DIRECTIONS FOR THIS TASK =>
Every line below containing the word "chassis" should be found and copied.

+---+

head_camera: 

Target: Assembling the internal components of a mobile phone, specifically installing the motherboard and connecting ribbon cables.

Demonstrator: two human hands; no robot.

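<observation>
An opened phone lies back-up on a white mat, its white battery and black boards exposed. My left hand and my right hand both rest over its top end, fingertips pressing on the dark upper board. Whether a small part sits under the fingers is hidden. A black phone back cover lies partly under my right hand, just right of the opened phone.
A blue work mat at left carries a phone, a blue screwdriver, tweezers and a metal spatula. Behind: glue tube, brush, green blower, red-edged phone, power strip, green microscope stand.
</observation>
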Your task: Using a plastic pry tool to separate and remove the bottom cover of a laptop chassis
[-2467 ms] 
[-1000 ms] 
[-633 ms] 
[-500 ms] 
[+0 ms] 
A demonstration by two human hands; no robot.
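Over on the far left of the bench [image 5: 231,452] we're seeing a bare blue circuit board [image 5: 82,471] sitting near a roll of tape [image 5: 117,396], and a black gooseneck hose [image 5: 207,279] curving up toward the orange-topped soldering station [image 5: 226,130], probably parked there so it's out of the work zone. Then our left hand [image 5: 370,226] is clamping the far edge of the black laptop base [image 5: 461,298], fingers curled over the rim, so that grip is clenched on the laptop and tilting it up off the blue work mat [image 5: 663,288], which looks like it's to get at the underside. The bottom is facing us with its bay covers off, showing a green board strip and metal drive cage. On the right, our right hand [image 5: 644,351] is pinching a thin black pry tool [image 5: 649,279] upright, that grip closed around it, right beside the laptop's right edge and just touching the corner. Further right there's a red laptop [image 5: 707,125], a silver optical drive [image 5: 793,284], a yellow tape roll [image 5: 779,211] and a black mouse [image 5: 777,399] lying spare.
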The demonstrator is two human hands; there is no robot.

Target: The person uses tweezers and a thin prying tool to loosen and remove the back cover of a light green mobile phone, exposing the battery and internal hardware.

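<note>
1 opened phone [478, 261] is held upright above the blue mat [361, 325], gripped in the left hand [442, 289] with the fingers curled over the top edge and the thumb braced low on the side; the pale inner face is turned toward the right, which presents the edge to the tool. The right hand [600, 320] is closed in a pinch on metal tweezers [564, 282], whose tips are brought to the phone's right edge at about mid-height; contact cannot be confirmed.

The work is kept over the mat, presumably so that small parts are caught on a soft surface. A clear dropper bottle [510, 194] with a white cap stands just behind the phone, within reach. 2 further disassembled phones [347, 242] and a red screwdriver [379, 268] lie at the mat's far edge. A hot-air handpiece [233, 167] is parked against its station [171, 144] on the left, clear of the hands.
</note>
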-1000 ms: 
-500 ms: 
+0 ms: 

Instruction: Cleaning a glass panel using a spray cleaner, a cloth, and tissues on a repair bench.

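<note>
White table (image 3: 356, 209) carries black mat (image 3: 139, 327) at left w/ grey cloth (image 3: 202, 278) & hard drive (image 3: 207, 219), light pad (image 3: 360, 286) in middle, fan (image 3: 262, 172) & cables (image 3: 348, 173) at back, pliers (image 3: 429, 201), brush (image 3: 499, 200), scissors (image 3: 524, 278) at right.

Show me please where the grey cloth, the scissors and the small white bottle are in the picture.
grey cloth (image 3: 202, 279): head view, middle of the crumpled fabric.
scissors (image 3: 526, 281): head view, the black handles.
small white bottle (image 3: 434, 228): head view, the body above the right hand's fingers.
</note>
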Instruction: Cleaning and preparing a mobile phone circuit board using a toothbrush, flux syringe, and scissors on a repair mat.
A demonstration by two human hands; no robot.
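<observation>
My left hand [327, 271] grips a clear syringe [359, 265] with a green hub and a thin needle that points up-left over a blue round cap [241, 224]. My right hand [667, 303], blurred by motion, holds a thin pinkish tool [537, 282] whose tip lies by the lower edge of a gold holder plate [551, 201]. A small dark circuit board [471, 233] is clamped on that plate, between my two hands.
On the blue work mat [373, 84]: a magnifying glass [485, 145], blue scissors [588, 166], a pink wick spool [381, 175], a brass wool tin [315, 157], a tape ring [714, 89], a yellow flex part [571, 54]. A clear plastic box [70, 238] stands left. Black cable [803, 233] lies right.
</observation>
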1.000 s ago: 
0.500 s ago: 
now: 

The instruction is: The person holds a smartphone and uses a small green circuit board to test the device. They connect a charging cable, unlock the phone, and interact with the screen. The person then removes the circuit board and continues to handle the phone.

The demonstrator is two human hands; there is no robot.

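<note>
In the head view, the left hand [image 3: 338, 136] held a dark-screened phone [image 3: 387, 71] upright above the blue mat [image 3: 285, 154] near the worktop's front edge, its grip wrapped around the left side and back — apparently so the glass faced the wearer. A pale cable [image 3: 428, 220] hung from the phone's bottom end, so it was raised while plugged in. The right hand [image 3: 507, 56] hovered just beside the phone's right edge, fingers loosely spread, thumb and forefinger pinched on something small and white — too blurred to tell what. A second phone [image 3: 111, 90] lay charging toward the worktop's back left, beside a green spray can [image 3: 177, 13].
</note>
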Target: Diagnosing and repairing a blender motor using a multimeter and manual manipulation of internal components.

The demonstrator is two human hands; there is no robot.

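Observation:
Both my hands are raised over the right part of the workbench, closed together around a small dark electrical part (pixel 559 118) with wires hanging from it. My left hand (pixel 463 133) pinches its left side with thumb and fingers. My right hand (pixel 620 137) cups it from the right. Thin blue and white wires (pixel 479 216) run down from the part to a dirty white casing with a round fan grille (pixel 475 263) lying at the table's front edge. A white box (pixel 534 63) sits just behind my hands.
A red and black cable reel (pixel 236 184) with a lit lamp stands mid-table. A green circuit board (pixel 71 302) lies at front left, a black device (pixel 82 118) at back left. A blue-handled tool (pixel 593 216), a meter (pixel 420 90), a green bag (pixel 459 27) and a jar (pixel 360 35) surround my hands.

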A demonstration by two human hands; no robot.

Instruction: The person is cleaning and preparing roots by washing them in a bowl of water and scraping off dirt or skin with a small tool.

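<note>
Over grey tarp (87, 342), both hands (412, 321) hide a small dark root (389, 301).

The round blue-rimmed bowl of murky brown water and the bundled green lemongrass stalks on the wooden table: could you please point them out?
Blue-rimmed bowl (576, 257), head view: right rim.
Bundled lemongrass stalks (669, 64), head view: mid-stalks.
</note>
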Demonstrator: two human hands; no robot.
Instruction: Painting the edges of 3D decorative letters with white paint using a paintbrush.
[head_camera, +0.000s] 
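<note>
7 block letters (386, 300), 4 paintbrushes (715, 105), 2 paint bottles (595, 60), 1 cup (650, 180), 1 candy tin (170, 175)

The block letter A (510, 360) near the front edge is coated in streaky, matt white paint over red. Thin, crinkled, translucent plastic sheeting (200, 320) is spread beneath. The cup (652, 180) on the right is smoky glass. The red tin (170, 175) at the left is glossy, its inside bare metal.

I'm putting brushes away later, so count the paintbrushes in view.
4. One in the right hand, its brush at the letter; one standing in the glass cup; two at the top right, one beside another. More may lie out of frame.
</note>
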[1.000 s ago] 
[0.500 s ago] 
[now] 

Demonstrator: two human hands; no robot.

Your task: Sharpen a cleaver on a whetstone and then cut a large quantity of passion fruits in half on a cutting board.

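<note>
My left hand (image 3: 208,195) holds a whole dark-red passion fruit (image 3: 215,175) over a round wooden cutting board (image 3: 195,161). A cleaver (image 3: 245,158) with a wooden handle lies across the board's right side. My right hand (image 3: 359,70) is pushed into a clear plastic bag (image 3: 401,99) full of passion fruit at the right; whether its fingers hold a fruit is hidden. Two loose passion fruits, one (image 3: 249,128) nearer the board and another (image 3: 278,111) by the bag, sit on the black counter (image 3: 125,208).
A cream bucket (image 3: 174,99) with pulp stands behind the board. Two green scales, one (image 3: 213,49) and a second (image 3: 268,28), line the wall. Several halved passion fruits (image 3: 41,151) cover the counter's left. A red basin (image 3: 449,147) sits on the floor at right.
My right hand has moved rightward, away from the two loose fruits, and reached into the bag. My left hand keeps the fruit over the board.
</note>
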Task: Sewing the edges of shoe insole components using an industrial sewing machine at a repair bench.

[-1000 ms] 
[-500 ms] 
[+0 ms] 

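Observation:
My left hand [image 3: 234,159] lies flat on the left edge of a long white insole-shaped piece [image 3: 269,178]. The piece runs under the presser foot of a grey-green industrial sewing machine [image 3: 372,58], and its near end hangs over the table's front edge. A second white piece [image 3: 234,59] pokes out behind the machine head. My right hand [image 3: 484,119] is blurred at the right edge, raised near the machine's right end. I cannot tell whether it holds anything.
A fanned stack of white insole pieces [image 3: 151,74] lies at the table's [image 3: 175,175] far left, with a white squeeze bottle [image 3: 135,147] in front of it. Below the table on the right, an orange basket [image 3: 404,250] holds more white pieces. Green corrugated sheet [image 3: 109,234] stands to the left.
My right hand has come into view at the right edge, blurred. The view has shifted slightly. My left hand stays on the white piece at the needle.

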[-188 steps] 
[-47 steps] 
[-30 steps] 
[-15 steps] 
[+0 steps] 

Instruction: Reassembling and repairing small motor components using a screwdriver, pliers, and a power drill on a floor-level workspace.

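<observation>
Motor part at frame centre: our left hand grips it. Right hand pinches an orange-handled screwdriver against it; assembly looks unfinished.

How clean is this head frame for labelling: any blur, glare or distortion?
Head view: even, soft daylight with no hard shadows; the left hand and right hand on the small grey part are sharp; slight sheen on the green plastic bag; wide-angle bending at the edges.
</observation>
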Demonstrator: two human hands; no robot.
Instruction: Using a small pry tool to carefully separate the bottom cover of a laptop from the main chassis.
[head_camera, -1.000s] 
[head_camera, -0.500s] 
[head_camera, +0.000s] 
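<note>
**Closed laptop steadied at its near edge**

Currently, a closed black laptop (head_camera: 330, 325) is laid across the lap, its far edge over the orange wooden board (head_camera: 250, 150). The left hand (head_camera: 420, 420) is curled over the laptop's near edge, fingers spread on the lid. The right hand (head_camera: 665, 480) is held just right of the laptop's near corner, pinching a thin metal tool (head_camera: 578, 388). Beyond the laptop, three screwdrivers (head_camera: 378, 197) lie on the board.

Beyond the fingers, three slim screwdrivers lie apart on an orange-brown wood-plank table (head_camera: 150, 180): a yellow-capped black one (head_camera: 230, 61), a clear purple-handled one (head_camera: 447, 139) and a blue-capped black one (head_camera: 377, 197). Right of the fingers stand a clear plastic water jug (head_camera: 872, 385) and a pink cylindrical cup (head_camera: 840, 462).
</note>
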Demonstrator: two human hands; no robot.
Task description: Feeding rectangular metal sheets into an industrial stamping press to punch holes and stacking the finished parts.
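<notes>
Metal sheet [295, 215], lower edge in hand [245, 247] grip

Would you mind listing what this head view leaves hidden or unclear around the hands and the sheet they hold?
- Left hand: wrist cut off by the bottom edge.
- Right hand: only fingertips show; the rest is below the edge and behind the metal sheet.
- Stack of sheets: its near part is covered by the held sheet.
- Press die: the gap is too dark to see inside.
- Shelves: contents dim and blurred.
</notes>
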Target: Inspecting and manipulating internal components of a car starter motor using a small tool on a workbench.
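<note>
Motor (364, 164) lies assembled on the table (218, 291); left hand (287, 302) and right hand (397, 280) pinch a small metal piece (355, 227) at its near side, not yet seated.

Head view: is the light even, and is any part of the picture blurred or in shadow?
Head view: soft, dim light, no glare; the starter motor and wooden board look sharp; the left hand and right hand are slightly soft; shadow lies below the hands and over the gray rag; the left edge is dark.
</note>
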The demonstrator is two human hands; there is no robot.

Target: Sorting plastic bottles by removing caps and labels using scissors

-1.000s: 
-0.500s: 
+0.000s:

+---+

RESULT BELOW =>
Your task: Using a plastic pry tool to separate and remove the bottom cover of a laptop chassis
Instruction: Using a small pry tool to carefully separate the bottom cover of a laptop from the main chassis.

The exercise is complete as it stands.